На монастырь мне хотелось смотреть. И даже верить, что в его утробе еще мечется садистка Салтычиха, и беззвучно идет к обедне скорбная монахиня Досифея. На монастырь хотелось смотреть. Собственно, никаких новых зрелищ маленькая площадь не представляла. Даже пешеходы были редки. Вот только старик-ветеран прошествовал, постукивая инвалидной палкой. Вся грудь изношенного, некогда синего пиджака увешена несчетными орденами и медалями — горький беспомощный призыв к безучастному миру: я был, я есть. Старик выводил свою орденскую коллекцию на прогулку или на смотр, который некому принять. Нес бережными шажками, почти не опираясь на палку, только постукивая ею. И в этом дробном звуке тоже слышался жалкий, умоляющий призыв.

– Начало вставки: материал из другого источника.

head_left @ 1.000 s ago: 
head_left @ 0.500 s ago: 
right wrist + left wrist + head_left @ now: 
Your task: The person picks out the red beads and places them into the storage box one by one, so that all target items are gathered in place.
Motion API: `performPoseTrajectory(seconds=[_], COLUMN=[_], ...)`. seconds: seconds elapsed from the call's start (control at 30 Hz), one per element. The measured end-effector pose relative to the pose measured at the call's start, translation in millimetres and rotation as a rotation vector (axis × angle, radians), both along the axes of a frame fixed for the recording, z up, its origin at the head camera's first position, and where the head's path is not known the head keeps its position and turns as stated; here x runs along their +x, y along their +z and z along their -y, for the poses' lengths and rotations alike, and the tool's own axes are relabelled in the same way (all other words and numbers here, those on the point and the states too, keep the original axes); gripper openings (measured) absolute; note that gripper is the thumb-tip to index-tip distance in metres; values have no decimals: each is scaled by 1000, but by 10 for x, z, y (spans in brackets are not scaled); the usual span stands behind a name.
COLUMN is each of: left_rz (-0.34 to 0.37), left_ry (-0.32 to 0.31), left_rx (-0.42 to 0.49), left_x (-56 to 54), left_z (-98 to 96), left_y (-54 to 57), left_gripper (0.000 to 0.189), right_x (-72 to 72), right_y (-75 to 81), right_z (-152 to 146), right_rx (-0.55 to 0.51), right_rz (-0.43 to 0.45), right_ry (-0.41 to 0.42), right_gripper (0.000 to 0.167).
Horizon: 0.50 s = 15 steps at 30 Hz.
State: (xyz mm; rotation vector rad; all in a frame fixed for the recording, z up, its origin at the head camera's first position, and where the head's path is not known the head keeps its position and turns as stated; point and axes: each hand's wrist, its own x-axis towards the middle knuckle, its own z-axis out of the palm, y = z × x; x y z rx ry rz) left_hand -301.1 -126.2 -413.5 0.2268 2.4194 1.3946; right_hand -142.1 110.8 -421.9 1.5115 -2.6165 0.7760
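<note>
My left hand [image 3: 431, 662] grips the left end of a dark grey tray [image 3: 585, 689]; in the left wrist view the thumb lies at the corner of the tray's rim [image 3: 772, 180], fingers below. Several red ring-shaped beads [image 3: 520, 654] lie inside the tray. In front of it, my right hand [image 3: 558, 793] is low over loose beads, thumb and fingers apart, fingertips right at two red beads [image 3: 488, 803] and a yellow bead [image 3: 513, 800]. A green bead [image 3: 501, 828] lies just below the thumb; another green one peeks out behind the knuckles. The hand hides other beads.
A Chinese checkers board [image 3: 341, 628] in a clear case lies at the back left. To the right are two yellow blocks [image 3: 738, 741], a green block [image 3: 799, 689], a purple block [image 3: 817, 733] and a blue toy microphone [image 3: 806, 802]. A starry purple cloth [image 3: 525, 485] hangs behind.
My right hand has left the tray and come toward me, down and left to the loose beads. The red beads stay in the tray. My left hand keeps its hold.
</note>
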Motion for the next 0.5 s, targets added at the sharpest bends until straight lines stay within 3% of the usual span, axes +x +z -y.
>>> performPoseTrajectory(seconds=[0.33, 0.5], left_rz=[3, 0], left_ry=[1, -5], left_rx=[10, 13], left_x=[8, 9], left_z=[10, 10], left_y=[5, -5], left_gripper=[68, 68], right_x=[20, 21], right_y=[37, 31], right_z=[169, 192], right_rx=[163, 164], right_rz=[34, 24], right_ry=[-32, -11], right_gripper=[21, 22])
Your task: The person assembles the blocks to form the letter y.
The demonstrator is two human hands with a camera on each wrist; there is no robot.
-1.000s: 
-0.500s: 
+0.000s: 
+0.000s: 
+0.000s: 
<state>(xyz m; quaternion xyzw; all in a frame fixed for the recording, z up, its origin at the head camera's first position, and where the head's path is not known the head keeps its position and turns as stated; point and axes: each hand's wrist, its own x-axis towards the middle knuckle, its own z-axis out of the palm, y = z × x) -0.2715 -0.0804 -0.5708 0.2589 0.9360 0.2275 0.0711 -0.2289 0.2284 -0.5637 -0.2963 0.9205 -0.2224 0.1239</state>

Навстречу старику двигалась группа, человек пять-шесть молодых парней. Все, как сошедшие с конвейера: бритые головы, высоко закатанные рукава рубашек, лица без выражения. Перебрасывались редкими словами, что говорили, не слышно. Поравнялись с высокой стеной, служившей основанием для чугунной ограды — в этом месте дом и забор были подняты над тротуаром — приостановились. Один из парней вынул из кармана брюк пульверизатор и легким привычным движением руки изобразил на стене черную свастику. Старик на мгновение замер, потом с каким-то не то всхлипом, не то криком засеменил к парням. Он что-то бормотал, я опять-таки не могла разобрать. Но увидела все до подробностей, как в кино с покадровой съемкой.

Взлетевшая нога того, что чертил свастику. Перекошенное лицо старика. Старик, лежащий на тротуаре возле стены. Палка, отброшенная на мостовую. Опять ноги, ноги, беззвучно молотящие по старику, методично и как бы безучастно. Медали, брызжущие на асфальт. Пешеходы, вежливо, невидяще обтекающие группу…

Тут за моей спиной раздался надсадный крик: «Мерзавцы, подонки, что вы делаете!» Катька, чуть не сбив меня с ног, мчалась к парням. Я — за ней. Катя повисла на одном из них, голося: «Прекратите, гады, прекратите!»

— А те че надо, сука породненная! — он резким тренированным движением отшвырнул ее к стене, головой о стену.

Группа спокойно продолжала движение по переулку, не оборачиваясь, не убыстряя шага.

Я ждала, когда она проснется, я не отходила от кровати, моей кровати, она любила устраиваться в ней, когда ей было плохо или грустно. Перебинтованная голова, белая, как белые выпуклости подушки. Тело под одеялом, вдруг ставшее плоским, почти исчезнувшим. Я не отдала ее в больницу, хотя врачи настаивали, я упрятала ее в своей кровати, как она любила, когда ей бывало плохо.